What you are asked to do:
Write out each line of the material below exactly as given.

Data:
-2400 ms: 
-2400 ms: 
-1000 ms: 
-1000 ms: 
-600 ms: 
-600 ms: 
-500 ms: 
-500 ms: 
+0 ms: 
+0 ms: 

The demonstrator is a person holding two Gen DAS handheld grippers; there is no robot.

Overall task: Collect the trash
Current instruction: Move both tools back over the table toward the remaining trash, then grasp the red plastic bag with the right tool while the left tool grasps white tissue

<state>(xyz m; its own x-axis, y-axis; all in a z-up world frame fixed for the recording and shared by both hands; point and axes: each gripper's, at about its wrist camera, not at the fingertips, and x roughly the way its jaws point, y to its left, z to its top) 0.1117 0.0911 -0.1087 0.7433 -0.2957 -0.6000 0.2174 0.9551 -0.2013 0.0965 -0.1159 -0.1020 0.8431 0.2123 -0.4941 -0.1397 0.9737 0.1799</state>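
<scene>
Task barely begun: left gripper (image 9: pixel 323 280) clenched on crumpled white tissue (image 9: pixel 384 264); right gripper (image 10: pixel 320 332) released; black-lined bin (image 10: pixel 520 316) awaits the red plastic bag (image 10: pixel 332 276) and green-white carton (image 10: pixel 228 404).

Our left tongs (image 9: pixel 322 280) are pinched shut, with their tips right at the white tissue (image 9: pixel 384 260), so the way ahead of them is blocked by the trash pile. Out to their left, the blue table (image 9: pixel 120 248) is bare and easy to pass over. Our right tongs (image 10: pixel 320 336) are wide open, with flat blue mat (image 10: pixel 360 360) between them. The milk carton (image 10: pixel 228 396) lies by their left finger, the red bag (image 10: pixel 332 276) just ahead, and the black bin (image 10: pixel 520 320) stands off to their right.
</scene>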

Solution for this exercise:
-2400 ms: 
-2400 ms: 
-1000 ms: 
-1000 ms: 
-600 ms: 
-600 ms: 
-500 ms: 
-500 ms: 
+0 ms: 
+0 ms: 

The demonstrator is a person holding two Gen DAS handheld grippers; there is no robot.

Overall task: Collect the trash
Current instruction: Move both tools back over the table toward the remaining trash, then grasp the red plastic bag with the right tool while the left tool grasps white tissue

<state>(xyz m; its own x-axis, y-axis; all in a z-up world frame fixed for the recording and shared by both hands; point and axes: each gripper's, at about its wrist camera, not at the fingertips, and x roughly the way its jaws point, y to its left, z to its top) 0.1117 0.0911 -0.1087 0.7433 -0.2957 -0.6000 0.2174 0.9551 -0.2013 0.0965 -0.1159 -0.1020 0.8431 0.2123 -0.4941 -0.1397 0.9737 0.1799</state>
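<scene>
Task barely begun: left gripper (image 9: pixel 323 280) clenched on crumpled white tissue (image 9: pixel 384 264); right gripper (image 10: pixel 320 332) released; black-lined bin (image 10: pixel 520 316) awaits the red plastic bag (image 10: pixel 332 276) and green-white carton (image 10: pixel 228 404).

Our left tongs (image 9: pixel 322 280) are pinched shut, with their tips right at the white tissue (image 9: pixel 384 260), so the way ahead of them is blocked by the trash pile. Out to their left, the blue table (image 9: pixel 120 248) is bare and easy to pass over. Our right tongs (image 10: pixel 320 336) are wide open, with flat blue mat (image 10: pixel 360 360) between them. The milk carton (image 10: pixel 228 396) lies by their left finger, the red bag (image 10: pixel 332 276) just ahead, and the black bin (image 10: pixel 520 320) stands off to their right.
</scene>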

No further output is expected.